ANKSİYETE (KAYGI)

Kaygı her vakit makus bir şey değildir. Gerilim altında dikkatinizi odaklamanıza ve motive olmanıza yardımcı olur. Fakat ne vakit ki telaş ve endişe hayatınıza mani olmaya başlarsa, işte o vakit sorununuz var demektir. Yeterli haber ise aslında tahlilin düşündüğünüz kadar çok uzakta olmamasıdır. Telaşınızı denetim altında tutabilmek ve hayatınızın denetimini yine elinize alabilmek için yapabileceğiniz bir çok şey var.
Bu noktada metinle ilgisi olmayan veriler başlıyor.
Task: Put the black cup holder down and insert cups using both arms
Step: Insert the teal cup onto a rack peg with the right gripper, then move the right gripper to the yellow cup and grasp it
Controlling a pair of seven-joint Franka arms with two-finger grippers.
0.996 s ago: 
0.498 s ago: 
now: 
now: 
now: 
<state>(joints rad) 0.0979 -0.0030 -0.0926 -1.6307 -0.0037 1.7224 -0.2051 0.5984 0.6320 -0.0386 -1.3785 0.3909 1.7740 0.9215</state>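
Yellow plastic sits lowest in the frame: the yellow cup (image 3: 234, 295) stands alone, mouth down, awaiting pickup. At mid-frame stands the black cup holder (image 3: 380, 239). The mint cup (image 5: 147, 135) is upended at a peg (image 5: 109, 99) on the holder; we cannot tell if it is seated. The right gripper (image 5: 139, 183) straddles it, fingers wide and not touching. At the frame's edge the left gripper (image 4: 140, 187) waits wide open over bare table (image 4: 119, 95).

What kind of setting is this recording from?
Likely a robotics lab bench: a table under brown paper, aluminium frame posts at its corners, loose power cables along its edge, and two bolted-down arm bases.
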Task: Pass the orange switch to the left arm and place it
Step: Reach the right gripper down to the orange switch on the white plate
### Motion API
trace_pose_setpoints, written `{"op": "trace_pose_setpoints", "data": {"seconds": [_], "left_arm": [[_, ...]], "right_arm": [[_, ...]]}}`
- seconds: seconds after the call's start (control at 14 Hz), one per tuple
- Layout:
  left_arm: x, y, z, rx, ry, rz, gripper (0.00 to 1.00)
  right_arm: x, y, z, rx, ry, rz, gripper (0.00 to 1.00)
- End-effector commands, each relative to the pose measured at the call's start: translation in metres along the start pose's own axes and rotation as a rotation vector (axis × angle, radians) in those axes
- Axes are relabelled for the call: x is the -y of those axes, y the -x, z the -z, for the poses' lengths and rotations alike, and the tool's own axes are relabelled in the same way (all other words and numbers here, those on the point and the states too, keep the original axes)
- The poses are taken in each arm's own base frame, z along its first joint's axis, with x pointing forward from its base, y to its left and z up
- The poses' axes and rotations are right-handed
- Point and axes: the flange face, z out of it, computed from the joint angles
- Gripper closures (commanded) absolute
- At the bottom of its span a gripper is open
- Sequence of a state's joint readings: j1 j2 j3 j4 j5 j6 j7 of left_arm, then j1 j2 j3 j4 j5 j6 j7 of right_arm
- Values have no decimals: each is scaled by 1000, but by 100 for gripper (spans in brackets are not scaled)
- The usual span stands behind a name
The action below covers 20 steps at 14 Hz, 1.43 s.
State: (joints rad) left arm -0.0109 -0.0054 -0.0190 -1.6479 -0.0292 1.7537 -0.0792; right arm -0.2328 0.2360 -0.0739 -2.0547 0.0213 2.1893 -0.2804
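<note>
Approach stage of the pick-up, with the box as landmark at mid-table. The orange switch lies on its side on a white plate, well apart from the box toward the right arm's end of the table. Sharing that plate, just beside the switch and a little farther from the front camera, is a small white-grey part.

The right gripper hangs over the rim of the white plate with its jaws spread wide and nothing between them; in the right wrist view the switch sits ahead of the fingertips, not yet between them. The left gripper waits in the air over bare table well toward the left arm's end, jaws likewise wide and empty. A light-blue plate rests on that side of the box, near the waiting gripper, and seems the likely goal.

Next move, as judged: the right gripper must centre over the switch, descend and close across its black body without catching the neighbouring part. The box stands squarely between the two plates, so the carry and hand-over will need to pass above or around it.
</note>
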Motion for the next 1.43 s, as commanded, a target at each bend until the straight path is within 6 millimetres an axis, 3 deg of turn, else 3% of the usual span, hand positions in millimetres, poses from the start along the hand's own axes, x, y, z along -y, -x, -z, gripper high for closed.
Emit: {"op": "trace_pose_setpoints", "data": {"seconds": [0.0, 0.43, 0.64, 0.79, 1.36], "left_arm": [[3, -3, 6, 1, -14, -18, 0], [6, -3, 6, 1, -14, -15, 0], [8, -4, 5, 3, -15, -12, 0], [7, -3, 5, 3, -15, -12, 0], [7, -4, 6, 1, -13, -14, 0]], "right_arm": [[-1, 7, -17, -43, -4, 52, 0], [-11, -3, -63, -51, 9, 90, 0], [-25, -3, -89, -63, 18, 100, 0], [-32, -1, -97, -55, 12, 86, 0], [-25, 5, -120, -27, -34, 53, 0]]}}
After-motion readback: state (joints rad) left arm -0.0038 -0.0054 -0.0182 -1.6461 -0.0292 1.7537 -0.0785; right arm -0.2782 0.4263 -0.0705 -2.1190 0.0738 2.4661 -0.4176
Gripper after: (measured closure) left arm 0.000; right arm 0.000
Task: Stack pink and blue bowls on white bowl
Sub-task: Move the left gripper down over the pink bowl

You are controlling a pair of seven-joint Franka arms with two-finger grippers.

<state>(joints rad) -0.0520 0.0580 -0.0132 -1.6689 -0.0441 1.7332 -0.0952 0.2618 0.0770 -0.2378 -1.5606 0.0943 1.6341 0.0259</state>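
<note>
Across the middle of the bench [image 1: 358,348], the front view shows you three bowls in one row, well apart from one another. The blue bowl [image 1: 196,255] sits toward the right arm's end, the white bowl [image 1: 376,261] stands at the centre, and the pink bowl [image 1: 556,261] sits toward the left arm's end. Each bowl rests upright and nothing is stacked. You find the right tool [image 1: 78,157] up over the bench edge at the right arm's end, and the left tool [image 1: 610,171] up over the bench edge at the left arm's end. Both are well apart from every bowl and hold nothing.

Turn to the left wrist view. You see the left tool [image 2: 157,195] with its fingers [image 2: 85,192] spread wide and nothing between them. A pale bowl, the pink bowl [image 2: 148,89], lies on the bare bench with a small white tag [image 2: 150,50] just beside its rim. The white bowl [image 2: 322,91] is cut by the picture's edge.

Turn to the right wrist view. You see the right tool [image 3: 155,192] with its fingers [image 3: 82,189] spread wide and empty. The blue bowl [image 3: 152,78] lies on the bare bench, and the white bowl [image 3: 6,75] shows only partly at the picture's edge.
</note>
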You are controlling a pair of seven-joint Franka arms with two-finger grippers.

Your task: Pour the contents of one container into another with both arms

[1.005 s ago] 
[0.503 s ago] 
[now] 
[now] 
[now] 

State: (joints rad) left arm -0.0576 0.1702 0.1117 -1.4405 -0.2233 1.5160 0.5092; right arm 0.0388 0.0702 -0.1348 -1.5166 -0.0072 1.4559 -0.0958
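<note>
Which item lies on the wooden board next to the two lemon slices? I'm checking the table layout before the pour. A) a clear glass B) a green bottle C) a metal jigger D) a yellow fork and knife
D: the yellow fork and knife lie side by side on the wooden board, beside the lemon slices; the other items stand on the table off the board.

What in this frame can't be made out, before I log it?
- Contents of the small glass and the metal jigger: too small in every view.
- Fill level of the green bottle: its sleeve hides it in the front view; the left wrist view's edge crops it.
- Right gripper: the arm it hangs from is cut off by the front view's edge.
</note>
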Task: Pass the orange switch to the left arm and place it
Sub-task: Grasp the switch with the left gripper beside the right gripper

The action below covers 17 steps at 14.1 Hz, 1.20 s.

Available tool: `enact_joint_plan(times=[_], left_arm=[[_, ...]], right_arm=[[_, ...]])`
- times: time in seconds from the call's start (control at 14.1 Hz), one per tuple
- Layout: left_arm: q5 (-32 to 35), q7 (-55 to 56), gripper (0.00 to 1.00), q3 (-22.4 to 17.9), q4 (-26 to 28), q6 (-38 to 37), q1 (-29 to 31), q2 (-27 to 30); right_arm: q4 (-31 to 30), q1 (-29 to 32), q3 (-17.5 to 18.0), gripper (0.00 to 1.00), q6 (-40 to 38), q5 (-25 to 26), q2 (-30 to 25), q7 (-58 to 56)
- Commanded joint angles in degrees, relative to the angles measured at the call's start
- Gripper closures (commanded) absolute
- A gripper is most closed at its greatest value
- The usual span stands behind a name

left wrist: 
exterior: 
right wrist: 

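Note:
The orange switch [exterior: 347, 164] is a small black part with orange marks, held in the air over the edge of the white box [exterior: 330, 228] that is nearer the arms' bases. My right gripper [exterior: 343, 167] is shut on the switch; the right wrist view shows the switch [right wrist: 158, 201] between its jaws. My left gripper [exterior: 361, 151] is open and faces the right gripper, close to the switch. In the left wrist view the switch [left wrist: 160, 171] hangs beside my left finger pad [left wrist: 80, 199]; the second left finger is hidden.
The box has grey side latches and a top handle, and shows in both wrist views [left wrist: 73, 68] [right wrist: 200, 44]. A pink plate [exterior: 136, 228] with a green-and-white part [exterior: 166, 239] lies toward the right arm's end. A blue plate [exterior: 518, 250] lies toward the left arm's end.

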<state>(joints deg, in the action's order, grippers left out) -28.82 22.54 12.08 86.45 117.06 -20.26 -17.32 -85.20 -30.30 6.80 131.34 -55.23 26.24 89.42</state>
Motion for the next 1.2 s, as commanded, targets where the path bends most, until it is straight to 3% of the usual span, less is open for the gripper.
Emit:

Anksiyete (Kaygı) Bozukluğunu Anlamak

Baskı altında ya da gerilimli bir durumla karşılaşıldığında endişelenmek, gergin hissetmek ve korkmak olağandır. Tasa bedenimizin tehlikeye verdiği doğal bir karşılıktır. Sağlıklı dert bizim dikkatimizi odaklamamızı ve uyanık kalmamızı kolaylaştırır, harekete geçirir ve sorunlarımızı çözebilmemiz için motivasyon sağlar. Lakin tasa ömrünüzü ve bağlantılarınızı etkilemeye başladıysa bu sizin olağan korku çizgisini aştığınızı ve dert bozukluğunun sonlarına girdiğinizi gösterir. Anksiyete (Kaygı) Bozukluğunuz mu var? Şayet aşağıdaki belirtilerden bir kaçını yaşıyorsanız ve bunlar kolay kolay geçmeyecek üzere görünüyorsa anksiyete (kaygı) bozukluğunuz olabilir:

Sürekli gergin ya da telaşlı mısınız?

Kaygınız işinizi, okulunuzu ve aile sorumluluklarınızı yerine getirmenizi engelliyor mu?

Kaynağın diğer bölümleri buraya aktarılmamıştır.